According to a study published in the scientific journal Human Reproduction, marijuana smokers may have higher sperm counts than those who don’t toke up, which is interesting, considering previous studies have suggested the exact opposite.

In the study, Harvard University researchers collected semen samples from 662 men and found that those who have smoked weed at some point in their lives and those who smoke an average of two joints per week have significantly higher sperm counts than those who’ve never touched the stuff.

It was also found that pot smokers have higher levels of testosterone and lower serum FSH concentrations–which, if high, can indicate infertility. 

However, the results of the study aren’t exactly conclusive, and it doesn’t mean you should necessarily go ahead and smoke a bunch of doobies in hopes of increasing your sperm count just yet.

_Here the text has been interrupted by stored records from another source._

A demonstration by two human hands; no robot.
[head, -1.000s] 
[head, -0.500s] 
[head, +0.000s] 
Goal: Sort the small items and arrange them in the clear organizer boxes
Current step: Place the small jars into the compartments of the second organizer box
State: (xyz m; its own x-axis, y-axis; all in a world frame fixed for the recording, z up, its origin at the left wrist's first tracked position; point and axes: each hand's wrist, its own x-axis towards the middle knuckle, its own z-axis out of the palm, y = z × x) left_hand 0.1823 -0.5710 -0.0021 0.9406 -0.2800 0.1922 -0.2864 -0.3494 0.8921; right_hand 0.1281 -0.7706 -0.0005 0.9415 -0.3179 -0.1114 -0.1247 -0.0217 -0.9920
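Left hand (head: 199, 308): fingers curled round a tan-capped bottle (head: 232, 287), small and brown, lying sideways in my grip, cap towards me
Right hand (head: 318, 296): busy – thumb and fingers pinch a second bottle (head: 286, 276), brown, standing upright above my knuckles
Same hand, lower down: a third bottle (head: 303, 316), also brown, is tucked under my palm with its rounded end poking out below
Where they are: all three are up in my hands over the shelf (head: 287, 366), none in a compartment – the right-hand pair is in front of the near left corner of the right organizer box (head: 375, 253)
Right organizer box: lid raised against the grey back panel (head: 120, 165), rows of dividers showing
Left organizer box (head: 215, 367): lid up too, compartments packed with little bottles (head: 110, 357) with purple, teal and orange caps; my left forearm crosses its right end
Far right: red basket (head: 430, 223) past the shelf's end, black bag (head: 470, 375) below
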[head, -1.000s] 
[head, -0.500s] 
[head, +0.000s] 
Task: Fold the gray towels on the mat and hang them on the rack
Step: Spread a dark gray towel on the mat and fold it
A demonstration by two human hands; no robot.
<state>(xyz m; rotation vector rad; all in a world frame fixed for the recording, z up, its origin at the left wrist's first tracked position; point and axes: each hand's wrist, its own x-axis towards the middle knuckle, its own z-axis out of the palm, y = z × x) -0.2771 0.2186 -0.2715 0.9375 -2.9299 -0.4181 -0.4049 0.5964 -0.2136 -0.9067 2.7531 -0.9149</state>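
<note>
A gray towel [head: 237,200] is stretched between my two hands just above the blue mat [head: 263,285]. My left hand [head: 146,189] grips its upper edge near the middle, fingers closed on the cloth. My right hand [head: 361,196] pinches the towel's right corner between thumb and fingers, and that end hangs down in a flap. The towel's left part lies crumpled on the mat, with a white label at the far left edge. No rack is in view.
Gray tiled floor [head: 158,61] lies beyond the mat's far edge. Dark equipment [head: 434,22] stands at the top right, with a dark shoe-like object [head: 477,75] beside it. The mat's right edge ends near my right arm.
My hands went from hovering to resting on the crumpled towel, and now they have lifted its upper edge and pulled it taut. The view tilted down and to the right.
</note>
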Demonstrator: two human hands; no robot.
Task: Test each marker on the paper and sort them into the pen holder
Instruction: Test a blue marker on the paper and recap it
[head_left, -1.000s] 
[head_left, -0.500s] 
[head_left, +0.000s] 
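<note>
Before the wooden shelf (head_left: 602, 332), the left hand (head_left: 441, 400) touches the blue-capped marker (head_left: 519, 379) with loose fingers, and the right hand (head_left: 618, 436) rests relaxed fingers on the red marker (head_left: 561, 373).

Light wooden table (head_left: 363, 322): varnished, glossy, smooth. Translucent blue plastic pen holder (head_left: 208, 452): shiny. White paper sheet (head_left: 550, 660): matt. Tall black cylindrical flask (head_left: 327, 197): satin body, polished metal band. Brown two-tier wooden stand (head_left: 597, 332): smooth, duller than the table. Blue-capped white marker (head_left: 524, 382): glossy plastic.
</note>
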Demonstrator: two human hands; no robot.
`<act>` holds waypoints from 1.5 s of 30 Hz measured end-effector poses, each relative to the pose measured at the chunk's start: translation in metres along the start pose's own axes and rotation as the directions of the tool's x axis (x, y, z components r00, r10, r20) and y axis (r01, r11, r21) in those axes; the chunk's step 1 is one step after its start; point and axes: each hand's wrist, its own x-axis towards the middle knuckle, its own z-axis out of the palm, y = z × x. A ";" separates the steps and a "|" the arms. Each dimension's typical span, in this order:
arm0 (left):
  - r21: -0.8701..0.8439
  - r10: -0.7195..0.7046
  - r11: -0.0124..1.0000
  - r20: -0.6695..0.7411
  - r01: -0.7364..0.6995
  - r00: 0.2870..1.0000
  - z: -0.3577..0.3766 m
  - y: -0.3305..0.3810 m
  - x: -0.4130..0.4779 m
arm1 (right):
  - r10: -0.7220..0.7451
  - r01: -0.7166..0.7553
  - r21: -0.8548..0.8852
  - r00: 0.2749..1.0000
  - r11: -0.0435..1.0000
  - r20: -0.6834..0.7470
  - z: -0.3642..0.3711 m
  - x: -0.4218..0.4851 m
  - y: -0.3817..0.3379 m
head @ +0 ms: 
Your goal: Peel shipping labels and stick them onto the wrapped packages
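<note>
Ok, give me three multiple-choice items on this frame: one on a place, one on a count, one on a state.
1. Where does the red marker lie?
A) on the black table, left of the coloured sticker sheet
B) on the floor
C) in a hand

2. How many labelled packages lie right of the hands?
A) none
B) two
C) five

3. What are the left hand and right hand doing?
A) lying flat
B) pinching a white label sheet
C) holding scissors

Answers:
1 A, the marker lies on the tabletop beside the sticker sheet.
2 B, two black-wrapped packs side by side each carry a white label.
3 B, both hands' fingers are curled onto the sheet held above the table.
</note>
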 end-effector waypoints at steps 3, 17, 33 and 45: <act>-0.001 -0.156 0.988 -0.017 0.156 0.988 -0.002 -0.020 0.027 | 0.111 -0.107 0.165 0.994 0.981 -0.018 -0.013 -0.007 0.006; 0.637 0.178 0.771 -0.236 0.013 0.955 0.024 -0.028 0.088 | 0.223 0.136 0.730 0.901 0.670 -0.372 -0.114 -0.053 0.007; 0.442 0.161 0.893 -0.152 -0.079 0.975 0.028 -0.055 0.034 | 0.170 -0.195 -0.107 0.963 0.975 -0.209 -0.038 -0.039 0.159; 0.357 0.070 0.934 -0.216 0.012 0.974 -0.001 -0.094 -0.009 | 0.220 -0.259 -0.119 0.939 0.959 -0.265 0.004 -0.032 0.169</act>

These results that suggest that cannabis use is correlated with higher sperm counts might not even be due to the physiological effects of cannabis, but may rather be a byproduct of the risk-taking behavior associated with it.

“These findings are not consistent with a deleterious effect of marijuana on testicular function,” the researchers wrote in the report, noting that, as I mentioned before, previous studies on the effects of marijuana on the reproductive system suggest that smoking weed reduces sperm count and has a negative effect on testicular function. 

“Whether these findings are reflective of the previously described role of the endocannabinoid system in spermatogenesis or a spurious association requires confirmation in further studies.”

Head researcher Dr. Jorge Chavarro from the Harvard T.H. Chan School of Public Health in Boston says: “These unexpected findings highlight how little we know about the reproductive health effects of marijuana, and in fact of the health effects of marijuana in general.

“Our results need to be interpreted with caution and they highlight the need to further study the health effects of marijuana use.”